Tra le poche certezze a cui i pm di Caltanissetta sono giunti in questi giorni, è che ad uccidere Falcone e Borsellino non sia stata solo la mafia ma anche mandanti esterni. E la domanda è: per quale motivo dal 1992 ad oggi tutti i magistrati si sono fermati allo step “Corleonesi”, senza mai spingersi oltre? Lo stesso “pizzino” o “lettera” che dir si voglia, scritta forse da Provenzano e indirizzata a “l’onorevole” Silvio Berlusconi, era stata scoperta nel 2005, per quale motivo è venuta alla luce soltanto adesso?

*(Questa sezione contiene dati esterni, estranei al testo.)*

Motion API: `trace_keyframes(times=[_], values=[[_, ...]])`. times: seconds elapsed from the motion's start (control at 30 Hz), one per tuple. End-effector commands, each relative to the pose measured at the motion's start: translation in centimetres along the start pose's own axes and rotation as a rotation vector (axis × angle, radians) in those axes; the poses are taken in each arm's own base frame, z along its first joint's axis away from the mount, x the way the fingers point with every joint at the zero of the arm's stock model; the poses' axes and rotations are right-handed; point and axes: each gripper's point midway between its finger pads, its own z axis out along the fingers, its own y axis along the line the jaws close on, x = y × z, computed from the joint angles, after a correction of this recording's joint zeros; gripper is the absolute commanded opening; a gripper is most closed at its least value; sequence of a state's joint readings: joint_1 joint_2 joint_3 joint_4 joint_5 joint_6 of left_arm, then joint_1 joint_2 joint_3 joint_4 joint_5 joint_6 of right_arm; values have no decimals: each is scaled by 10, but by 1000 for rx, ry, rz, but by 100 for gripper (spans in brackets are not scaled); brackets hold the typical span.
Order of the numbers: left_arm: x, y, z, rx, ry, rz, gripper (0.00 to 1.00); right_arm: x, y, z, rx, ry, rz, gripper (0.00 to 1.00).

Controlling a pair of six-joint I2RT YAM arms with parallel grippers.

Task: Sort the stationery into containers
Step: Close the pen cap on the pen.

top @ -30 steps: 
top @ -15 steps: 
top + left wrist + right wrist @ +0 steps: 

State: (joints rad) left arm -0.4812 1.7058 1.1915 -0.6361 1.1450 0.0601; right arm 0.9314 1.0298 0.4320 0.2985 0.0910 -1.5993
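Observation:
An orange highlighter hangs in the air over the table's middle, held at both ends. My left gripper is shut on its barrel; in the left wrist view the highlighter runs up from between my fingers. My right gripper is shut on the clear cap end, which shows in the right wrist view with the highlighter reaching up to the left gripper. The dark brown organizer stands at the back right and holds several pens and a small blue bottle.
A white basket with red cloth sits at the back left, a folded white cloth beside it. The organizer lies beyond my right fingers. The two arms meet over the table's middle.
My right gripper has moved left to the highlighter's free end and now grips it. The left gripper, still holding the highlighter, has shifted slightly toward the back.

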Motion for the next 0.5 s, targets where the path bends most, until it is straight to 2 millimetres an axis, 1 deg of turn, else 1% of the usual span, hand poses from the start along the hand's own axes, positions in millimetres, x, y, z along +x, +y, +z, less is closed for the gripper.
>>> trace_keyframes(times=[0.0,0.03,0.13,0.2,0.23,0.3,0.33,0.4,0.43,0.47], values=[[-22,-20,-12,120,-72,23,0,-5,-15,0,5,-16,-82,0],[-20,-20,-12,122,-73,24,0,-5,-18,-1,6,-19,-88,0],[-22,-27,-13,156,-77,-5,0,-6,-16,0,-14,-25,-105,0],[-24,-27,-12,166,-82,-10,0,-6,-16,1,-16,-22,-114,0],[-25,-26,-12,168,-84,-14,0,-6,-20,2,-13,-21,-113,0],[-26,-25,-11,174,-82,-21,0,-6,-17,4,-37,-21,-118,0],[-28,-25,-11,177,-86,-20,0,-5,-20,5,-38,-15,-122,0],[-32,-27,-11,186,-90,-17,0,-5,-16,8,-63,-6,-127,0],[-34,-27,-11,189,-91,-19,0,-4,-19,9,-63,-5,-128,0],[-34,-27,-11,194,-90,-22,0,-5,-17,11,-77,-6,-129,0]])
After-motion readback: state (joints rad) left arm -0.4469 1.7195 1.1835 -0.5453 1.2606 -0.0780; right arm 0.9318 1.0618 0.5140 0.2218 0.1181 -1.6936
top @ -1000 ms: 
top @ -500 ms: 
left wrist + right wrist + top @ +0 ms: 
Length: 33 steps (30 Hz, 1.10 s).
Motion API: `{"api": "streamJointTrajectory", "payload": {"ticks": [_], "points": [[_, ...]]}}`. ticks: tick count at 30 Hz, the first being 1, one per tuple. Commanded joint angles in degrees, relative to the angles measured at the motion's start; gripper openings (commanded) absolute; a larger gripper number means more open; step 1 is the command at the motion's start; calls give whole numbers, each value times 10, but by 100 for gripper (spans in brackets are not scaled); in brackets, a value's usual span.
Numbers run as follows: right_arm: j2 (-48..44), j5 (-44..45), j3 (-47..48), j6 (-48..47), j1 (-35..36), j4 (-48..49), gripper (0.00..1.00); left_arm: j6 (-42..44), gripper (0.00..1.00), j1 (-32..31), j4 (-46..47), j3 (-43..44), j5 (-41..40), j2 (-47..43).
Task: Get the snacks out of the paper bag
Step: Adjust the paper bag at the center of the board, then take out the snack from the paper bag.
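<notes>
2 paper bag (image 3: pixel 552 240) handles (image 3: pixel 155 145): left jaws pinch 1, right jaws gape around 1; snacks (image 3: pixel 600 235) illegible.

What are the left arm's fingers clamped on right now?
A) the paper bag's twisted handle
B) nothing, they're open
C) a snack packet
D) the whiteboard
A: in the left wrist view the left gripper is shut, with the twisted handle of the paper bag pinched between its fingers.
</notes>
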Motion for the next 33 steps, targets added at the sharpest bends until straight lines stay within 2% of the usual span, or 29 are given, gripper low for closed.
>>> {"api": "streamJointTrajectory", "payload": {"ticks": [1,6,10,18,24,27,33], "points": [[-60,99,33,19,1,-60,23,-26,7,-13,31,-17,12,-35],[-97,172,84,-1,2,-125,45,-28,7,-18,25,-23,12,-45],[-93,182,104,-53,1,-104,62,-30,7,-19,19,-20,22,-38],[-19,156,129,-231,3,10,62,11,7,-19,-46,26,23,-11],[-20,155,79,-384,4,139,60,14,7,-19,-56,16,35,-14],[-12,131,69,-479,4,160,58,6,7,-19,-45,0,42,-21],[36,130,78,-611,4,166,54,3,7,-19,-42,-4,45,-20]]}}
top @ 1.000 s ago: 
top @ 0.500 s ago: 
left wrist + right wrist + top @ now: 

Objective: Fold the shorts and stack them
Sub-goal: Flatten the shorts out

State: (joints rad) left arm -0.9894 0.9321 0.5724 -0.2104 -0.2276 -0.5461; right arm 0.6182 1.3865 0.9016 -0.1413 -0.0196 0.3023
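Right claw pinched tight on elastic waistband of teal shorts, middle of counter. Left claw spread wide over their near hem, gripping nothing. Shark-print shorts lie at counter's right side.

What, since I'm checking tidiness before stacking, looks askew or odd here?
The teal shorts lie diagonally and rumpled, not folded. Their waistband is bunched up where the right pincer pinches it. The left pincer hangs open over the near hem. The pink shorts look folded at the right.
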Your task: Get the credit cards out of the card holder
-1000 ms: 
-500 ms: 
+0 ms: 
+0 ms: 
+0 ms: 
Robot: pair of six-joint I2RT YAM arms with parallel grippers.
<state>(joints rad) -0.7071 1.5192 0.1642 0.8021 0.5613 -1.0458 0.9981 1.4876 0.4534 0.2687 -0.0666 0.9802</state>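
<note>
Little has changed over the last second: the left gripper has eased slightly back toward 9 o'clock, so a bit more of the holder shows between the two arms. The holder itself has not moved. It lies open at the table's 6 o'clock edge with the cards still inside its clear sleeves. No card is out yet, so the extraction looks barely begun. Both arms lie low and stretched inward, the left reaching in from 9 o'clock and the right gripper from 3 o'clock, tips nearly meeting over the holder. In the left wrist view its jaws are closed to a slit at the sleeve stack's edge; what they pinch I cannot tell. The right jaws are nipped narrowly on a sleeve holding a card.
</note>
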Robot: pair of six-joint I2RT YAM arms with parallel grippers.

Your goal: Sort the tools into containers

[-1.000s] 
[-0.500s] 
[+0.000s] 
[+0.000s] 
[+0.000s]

Nel 2005 a capo della Procura di Palermo c’era Piero Grasso, “nominato” Procuratore nazionale antimafia e “spostato” a Roma proprio nell’ottobre di quello stesso anno. Fino al 2009, di quella lettera non si seppe nulla. E stanno ripartendo adesso anche le indagini su Capaci e Via D’Amelio, di cui proprio domani ricorre l’anniversario. Cosa dirà Alfano? E Berlusconi, avrà il coraggio di ricordare i veri Eroi dell’antimafia italiana, lui che definì “eroe” quel Vittorio Mangano che gli fece da stalliere nella villa di Arcore e che fu condannato all’ergastolo per omicidio? Vedremo.